• _Exercise description_: Could you report every line from the entries that includes the word "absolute"?

• _The data_:
**********
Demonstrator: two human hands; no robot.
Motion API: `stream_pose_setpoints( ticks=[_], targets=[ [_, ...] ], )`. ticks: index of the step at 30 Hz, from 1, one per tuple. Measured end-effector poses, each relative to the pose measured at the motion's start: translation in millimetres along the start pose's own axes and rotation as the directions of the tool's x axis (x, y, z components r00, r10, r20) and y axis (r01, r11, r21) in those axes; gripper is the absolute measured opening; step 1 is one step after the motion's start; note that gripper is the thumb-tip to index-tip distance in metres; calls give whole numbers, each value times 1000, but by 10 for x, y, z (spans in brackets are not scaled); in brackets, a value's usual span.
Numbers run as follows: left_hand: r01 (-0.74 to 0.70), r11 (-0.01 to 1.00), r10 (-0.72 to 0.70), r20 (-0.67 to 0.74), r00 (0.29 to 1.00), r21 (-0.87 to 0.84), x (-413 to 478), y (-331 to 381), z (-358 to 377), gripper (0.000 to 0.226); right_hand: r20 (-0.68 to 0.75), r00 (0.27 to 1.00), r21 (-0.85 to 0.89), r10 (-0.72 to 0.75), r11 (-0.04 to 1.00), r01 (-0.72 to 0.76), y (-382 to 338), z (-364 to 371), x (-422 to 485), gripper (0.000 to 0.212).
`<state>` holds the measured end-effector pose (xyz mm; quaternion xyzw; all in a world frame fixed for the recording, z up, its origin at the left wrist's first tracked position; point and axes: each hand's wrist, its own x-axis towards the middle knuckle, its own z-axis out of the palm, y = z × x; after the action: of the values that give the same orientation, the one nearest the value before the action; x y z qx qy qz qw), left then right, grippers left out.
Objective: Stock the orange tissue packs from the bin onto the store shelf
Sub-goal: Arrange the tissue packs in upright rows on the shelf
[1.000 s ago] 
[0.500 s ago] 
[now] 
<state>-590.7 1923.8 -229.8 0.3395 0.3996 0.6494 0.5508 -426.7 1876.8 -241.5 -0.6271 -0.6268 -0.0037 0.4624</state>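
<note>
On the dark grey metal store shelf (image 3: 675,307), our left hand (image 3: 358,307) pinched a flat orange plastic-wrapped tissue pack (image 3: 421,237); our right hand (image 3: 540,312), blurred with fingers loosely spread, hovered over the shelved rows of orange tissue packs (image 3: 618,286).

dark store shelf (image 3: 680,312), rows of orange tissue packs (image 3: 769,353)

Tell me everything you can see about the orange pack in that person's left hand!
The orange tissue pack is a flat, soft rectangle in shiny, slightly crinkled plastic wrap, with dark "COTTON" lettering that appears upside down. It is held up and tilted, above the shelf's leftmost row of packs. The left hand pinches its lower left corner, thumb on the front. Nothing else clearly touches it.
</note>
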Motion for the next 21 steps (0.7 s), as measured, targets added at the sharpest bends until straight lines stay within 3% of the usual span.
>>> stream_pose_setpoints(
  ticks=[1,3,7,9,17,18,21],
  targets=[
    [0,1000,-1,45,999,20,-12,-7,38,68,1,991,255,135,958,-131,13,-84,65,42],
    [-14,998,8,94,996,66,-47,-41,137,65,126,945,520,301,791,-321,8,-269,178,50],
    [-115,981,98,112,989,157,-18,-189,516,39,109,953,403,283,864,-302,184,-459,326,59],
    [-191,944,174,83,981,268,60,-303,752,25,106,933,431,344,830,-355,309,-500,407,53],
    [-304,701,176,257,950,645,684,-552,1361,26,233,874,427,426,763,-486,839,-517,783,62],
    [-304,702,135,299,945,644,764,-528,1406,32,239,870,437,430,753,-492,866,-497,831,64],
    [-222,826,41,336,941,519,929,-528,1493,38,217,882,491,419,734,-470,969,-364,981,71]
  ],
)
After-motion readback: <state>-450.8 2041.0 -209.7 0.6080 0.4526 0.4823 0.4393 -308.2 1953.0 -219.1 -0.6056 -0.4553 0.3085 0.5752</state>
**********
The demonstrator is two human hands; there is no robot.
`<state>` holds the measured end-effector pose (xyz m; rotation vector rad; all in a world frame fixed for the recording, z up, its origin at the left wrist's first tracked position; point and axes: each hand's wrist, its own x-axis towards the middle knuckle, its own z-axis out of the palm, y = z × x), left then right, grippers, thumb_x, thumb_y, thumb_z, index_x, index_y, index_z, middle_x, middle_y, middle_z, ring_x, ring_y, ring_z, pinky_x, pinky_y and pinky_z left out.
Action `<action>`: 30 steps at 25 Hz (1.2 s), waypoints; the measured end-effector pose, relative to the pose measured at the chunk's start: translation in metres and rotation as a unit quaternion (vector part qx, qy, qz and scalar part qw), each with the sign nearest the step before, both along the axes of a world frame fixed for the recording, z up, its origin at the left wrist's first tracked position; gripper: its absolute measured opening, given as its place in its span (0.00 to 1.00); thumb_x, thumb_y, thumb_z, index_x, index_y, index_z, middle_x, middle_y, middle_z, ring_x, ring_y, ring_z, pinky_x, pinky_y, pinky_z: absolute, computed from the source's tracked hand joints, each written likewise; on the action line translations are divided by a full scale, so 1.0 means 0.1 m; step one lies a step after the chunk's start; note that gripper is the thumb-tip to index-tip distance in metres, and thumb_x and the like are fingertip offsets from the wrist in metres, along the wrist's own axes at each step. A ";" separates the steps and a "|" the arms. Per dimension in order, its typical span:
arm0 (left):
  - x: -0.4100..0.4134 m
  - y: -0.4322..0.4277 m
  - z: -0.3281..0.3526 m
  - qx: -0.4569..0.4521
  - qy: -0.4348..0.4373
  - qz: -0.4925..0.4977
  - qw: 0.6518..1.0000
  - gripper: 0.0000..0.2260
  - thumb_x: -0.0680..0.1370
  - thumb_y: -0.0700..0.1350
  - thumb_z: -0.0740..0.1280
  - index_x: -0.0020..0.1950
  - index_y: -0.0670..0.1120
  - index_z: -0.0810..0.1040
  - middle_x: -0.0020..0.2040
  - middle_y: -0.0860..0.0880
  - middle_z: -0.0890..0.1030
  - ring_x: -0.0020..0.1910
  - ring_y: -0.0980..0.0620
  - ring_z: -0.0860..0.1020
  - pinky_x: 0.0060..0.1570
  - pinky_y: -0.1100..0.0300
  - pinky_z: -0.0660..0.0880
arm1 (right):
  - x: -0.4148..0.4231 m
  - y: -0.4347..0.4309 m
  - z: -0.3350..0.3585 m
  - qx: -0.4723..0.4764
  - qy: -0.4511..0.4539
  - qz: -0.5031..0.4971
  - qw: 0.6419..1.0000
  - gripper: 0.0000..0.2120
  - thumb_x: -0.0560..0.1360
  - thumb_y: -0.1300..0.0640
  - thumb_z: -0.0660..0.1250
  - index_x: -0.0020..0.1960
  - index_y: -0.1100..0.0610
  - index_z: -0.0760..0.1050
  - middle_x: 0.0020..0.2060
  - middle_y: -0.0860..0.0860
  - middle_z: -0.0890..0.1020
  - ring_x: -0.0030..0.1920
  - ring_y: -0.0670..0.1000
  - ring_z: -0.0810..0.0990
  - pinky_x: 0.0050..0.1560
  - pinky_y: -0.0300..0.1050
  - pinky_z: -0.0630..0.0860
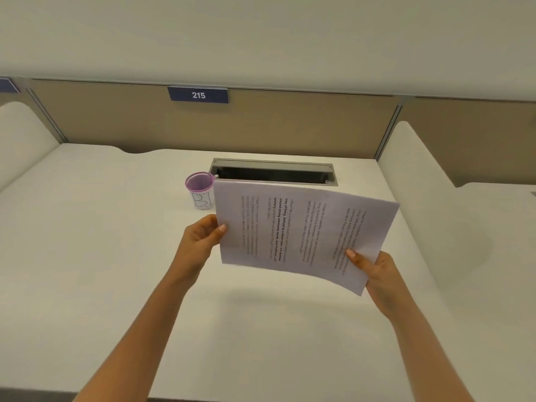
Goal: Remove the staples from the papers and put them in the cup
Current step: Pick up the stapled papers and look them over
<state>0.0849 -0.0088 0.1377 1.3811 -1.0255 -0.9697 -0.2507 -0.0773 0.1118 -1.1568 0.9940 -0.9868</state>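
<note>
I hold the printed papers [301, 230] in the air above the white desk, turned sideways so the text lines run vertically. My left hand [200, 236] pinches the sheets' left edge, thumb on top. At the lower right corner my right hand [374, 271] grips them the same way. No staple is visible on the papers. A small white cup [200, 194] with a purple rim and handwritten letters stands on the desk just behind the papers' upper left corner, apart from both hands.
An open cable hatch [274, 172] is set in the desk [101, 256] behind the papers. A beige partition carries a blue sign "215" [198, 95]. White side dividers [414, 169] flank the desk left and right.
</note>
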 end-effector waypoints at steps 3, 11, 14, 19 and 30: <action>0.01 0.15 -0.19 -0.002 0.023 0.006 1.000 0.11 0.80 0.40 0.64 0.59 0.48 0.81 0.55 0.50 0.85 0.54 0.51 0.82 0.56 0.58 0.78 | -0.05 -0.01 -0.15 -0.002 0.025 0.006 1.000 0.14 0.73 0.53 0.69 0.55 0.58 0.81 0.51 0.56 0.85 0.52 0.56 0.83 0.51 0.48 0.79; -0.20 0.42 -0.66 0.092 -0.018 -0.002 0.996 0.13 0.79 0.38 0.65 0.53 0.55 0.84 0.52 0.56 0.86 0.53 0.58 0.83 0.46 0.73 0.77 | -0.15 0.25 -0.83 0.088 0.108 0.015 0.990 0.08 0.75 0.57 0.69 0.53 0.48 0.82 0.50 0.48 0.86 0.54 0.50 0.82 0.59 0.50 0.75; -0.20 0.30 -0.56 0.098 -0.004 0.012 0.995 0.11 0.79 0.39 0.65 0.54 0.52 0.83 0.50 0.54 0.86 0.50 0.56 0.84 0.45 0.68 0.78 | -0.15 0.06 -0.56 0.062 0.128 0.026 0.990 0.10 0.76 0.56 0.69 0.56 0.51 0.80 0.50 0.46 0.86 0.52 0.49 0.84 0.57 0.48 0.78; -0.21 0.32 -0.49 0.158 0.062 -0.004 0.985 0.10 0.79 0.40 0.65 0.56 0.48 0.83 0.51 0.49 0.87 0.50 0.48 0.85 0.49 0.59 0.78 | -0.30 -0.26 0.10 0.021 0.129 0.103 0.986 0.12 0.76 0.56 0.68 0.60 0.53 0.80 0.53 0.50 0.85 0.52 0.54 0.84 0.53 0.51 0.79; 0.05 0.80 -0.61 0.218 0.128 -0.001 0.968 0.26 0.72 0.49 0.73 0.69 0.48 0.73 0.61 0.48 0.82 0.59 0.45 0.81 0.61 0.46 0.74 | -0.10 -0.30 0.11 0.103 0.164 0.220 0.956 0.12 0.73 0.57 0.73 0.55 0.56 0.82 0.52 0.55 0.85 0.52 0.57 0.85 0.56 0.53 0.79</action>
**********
• _Answer to this exercise_:
Motion API: `stream_pose_setpoints( ticks=[_], targets=[ [_, ...] ], )`. ticks: index of the step at 30 Hz, from 1, one per tuple. Measured end-effector poses, each relative to the pose measured at the motion's start: translation in millimetres along the start pose's own axes and rotation as the directions of the tool's x axis (x, y, z components r00, r10, r20) and y axis (r01, r11, r21) in those axes; gripper is the absolute measured opening; step 1 is one step after the motion's start; note that gripper is the thumb-tip to index-tip distance in metres; calls give whole numbers, each value times 1000, but by 10 for x, y, z (spans in brackets are not scaled); in brackets, a value's usual span.
Action `<action>`: 30 steps at 25 Hz (1.2 s), waypoints; the measured end-effector pose, relative to the pose measured at the chunk's start: translation in metres and rotation as a unit quaternion (vector part qx, qy, qz and scalar part qw), each with the sign nearest the step before, both along the axes of a world frame fixed for the recording, z up, its origin at the left wrist's first tracked position; gripper: its absolute measured opening, given as its place in its span (0.00 to 1.00); thumb_x, thumb_y, thumb_z, index_x, index_y, index_z, middle_x, middle_y, middle_z, ring_x, ring_y, ring_z, pinky_x, pinky_y, pinky_z: absolute, computed from the source's tracked hand joints, each written likewise; on the action line translations are divided by a full scale, so 1.0 means 0.1 m; step one lies a step after the chunk's start; note that gripper is the thumb-tip to index-tip distance in metres, and thumb_x and the like are fingertip offsets from the wrist in metres, along the wrist's own axes at each step. A ";" separates the steps and a "|" the arms. Per dimension in order, its typical span:

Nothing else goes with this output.